In the data below, begin at the line with "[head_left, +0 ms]" and stop after the line with "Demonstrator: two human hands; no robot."; output those lines exactly and no pictures.
--- START ---
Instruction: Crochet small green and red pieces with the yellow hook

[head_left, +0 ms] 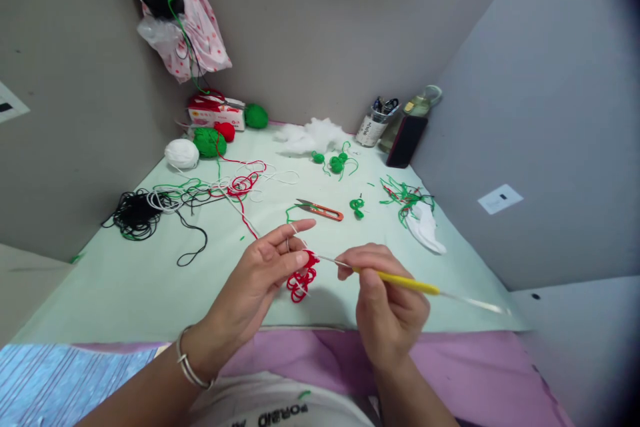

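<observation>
My left hand [265, 273] pinches a small red crochet piece [303, 277], with white and red yarn running over its raised forefinger toward the yarn pile. My right hand [385, 300] is closed round a yellow-handled crochet hook [400, 281]; the hook's metal tip points left into the red piece. Both hands hover just above the near part of the pale green table [125, 287].
Orange thread snips [320, 210] lie just beyond the hands. Tangled black, white, red and green yarn [165, 203] spreads at left, with yarn balls [210, 141] behind. Green crochet bits [337, 163], white stuffing [313, 135], a pen cup [373, 125] and a phone [406, 140] stand at the back.
</observation>
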`<state>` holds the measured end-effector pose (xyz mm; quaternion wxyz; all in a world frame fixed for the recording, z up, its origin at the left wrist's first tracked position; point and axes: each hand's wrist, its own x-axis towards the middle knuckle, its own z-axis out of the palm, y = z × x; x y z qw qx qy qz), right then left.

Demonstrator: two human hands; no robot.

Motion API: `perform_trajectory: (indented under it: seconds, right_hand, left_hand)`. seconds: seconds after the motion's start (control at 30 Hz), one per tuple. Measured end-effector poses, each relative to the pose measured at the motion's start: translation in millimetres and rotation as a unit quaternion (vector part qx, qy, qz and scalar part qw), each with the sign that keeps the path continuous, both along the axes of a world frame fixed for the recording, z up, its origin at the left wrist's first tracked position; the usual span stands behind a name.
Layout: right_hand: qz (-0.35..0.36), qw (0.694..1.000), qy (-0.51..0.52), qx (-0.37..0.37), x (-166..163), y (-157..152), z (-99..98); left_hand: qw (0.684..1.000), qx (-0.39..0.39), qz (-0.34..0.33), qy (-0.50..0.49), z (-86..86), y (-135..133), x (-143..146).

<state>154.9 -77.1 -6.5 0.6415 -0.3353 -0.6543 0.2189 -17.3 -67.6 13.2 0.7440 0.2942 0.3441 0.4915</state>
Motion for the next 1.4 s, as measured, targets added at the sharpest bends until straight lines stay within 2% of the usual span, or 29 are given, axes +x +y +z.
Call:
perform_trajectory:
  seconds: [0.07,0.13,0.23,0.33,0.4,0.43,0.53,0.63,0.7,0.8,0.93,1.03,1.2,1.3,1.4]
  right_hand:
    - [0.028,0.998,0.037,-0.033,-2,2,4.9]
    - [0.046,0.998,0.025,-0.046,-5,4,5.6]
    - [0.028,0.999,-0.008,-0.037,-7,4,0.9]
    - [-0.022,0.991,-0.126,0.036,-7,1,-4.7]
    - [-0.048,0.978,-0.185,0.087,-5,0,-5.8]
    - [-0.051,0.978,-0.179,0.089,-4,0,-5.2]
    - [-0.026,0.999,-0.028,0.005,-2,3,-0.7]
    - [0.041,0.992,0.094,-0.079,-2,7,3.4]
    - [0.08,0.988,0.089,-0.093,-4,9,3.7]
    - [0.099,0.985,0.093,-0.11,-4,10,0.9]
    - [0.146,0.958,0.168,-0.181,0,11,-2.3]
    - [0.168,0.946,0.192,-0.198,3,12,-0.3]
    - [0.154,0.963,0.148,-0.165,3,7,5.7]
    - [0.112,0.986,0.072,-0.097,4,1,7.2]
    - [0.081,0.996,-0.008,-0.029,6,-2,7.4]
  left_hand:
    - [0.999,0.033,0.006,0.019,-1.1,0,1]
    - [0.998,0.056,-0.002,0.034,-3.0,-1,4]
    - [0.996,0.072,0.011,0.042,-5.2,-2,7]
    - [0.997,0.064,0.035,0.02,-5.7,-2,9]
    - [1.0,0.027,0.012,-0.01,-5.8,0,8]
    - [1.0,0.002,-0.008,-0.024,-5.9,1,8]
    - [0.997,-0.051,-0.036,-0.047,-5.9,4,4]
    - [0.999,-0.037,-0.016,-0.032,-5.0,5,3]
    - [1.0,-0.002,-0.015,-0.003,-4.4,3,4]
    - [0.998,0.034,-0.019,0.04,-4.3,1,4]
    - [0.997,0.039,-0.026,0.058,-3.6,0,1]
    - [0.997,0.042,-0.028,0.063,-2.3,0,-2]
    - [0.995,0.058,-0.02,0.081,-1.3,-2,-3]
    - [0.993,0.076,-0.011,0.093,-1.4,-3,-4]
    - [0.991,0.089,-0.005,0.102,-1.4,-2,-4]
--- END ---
• _OUTPUT BELOW_
[head_left, +0 ms] 

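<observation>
My left hand [265, 273] pinches a small red crochet piece [303, 277], with white and red yarn running over its raised forefinger toward the yarn pile. My right hand [385, 300] is closed round a yellow-handled crochet hook [400, 281]; the hook's metal tip points left into the red piece. Both hands hover just above the near part of the pale green table [125, 287].
Orange thread snips [320, 210] lie just beyond the hands. Tangled black, white, red and green yarn [165, 203] spreads at left, with yarn balls [210, 141] behind. Green crochet bits [337, 163], white stuffing [313, 135], a pen cup [373, 125] and a phone [406, 140] stand at the back.
</observation>
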`<state>` holds the measured end-effector pose (xyz mm; quaternion wxyz; all in a world frame fixed for the recording, z up, its origin at the left wrist's first tracked position; point and axes: each hand's wrist, its own x-axis towards the middle knuckle, its own z-axis out of the palm, y = z × x; x y z qw qx qy qz), right then left.

Demonstrator: two human hands; no robot.

No part of the exercise is left unanswered.